High literature in the person of T. S. Eliot reflected this in his famous line that "April is the cruelest month," which contradicted the traditional pastoral view of spring as a time of hope and renewal. Similarly, William Butler Yeats "Journey of the Magi" begins with a realistic "A cold coming we had of it," and his "The Second Coming" concludes with "What rough beast slouches toward Bethlehem this hour to be born" as a warning of the danger in the waning of Christina faith.

One can, of course, dissent from modernist realism in literature, from poetry to Hemingway to hard-boiled detectives, but it reflects profound disillusionment with long-established literary idioms after the rise of scientific materialism, the extraordinary and so often senseless death and destruction of the First World War, and the sufferings of the Depression. These discredited traditional ideals of nobility, Christian chivalry, and courtly love.

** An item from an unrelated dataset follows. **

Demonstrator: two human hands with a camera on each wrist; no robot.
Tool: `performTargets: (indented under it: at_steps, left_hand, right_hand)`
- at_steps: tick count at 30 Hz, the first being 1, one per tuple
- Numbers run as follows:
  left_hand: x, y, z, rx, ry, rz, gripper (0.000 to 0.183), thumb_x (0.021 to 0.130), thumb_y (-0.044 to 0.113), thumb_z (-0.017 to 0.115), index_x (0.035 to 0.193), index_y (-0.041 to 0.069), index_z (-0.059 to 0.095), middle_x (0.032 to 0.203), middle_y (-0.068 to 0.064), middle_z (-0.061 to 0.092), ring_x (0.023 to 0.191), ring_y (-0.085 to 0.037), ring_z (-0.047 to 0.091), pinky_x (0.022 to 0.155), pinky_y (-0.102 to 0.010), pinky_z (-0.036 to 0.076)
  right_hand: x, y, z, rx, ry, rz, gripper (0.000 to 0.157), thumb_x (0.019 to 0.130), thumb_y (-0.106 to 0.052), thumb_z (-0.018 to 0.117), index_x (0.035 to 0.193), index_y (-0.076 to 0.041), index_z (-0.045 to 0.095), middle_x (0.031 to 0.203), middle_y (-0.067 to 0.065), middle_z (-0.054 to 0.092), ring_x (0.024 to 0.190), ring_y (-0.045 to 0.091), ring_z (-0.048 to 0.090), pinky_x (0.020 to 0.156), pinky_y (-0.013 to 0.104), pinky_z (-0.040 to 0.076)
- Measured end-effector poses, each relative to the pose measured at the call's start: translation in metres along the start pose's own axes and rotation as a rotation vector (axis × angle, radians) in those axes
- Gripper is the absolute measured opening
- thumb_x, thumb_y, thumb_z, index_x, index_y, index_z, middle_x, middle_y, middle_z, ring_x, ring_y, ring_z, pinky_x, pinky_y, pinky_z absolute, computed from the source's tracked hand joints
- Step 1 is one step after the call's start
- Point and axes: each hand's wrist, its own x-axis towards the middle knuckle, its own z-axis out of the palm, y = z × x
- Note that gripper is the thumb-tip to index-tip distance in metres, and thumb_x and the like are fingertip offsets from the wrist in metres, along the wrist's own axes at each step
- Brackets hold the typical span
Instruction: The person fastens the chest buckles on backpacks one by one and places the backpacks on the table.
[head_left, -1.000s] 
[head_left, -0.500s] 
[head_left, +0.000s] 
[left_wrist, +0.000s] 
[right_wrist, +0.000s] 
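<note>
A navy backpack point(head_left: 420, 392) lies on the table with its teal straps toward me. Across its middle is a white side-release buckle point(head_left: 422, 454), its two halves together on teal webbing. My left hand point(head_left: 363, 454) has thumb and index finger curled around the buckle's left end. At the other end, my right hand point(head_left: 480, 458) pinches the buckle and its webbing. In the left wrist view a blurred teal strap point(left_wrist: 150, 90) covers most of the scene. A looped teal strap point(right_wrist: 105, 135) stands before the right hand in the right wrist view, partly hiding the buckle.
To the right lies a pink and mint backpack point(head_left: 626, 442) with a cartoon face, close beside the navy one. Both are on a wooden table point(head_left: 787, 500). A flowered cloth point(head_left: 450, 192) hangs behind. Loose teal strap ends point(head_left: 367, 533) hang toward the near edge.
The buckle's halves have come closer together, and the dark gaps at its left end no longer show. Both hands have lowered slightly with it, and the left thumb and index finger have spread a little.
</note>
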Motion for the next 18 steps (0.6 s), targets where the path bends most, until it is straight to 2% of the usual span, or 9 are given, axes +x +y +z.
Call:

Nevertheless, modern literature -- including hard-boiled detective fiction -- finds a sense of moral purpose in the struggles of individuals caught up in the complex and sometimes brutal demands of modern life. Hemingway, for example, found moral purpose in male heroism against extraordinary physical threats and demands. And the American hard-boiled detective is also a hero, a "man of honor" in the modern city as Chandler put it, in battle against gangsters, crooks, and indifferent and corrupt cops. Usually, the result obtained is only a half-measure of justice, which is the most that modern life commonly permits.

Is the cozy world of Miss Marple and Hercule Poirot a better one? Perhaps -- but that is not the world we now live in, if we ever did. The heroes that we must look for are going to be flawed and often down at the heel -- but, as the hard-boiled detective stories indicate, we should be glad to find such heroes when we can.